◆ BRIEF:
Print the data once more, exactly as given. Drop the pictures.

◆ INFORMATION PROVIDED:
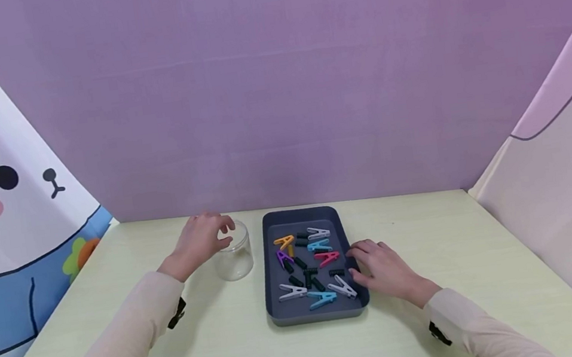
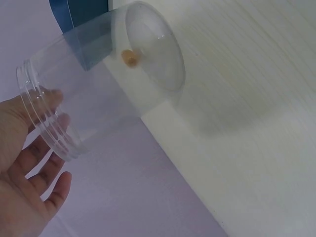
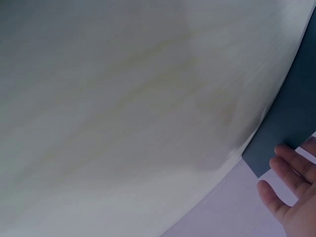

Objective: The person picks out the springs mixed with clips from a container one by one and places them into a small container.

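Note:
My left hand (image 1: 202, 241) reaches over the mouth of a clear jar (image 1: 234, 263), thumb and forefinger bent but apart. In the left wrist view, fingertips show through the rim of the clear jar (image 2: 94, 94); an orange blob (image 2: 131, 58) appears by its base, and I cannot tell what it is. My right hand (image 1: 384, 268) rests by the right edge of a dark grey tray (image 1: 273, 288), fingertips at its rim. On the tray lie coloured clothes pegs, among them a red peg (image 1: 327, 257), a yellow peg (image 1: 284, 241) and a purple peg (image 1: 284, 257).
Several dark ridged cylinders (image 1: 307, 278) lie among the pegs, with a small yellow piece (image 1: 291, 251). The pale wooden table (image 1: 433, 225) meets a purple curtain (image 1: 288, 112) at the back. Printed cloth (image 1: 29, 248) hangs on the left.

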Available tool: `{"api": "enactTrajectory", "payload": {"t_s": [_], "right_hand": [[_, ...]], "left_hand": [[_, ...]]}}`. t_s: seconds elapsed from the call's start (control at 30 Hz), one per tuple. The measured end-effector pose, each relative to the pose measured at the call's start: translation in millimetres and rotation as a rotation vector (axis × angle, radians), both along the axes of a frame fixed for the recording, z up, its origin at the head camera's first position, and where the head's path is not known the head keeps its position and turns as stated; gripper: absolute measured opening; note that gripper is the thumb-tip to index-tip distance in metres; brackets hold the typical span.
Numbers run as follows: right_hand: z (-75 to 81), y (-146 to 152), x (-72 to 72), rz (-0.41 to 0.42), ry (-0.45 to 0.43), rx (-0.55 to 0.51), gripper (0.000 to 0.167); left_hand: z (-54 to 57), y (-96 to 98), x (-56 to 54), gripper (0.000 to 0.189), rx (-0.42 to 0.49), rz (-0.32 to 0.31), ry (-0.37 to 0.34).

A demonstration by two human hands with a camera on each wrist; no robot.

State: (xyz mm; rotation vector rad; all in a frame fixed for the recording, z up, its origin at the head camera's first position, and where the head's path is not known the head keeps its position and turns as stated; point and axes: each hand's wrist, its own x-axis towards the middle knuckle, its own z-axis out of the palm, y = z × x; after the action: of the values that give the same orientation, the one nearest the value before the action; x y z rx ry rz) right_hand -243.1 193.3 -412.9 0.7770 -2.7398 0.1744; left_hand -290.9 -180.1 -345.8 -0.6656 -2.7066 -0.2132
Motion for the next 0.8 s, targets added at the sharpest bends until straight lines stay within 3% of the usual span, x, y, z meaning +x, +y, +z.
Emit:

◆ ANSWER SECTION:
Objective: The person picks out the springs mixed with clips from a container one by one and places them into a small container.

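Note:
My left hand (image 1: 202, 241) reaches over the mouth of a clear jar (image 1: 234, 263), thumb and forefinger bent but apart. In the left wrist view, fingertips show through the rim of the clear jar (image 2: 94, 94); an orange blob (image 2: 131, 58) appears by its base, and I cannot tell what it is. My right hand (image 1: 384, 268) rests by the right edge of a dark grey tray (image 1: 273, 288), fingertips at its rim. On the tray lie coloured clothes pegs, among them a red peg (image 1: 327, 257), a yellow peg (image 1: 284, 241) and a purple peg (image 1: 284, 257).
Several dark ridged cylinders (image 1: 307, 278) lie among the pegs, with a small yellow piece (image 1: 291, 251). The pale wooden table (image 1: 433, 225) meets a purple curtain (image 1: 288, 112) at the back. Printed cloth (image 1: 29, 248) hangs on the left.
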
Available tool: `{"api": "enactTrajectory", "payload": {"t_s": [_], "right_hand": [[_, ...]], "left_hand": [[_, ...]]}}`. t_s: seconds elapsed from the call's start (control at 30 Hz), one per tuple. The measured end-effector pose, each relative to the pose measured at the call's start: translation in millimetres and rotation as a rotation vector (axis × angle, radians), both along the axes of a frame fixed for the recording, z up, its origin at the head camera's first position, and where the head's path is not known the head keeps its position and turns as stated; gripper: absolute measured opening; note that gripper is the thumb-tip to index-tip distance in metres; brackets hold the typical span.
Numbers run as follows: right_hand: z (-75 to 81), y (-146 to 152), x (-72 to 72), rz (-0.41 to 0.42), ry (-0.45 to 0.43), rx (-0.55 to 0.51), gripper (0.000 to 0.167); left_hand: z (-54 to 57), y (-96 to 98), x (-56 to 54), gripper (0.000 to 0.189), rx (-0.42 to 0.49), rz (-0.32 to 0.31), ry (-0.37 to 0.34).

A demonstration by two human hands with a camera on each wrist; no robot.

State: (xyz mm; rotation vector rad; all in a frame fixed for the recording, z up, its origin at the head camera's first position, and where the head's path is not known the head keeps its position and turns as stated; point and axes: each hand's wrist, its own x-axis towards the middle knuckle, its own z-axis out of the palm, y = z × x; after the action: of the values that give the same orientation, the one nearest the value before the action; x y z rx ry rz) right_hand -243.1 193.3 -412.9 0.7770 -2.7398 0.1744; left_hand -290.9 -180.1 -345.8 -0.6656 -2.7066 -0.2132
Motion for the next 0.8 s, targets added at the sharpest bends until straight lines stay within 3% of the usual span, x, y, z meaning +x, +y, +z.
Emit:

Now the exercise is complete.